▸ WORK ORDER: Whatever appears in the listing, return all of it exactly.

▸ RECORDED INFORMATION:
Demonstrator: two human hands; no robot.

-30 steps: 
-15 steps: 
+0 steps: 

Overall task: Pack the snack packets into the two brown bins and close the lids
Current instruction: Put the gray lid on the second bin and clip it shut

▸ SOLUTION FOR THIS PROBLEM:
Demonstrator: two human hands; no robot.

-30 steps: 
-15 steps: 
+0 steps: 

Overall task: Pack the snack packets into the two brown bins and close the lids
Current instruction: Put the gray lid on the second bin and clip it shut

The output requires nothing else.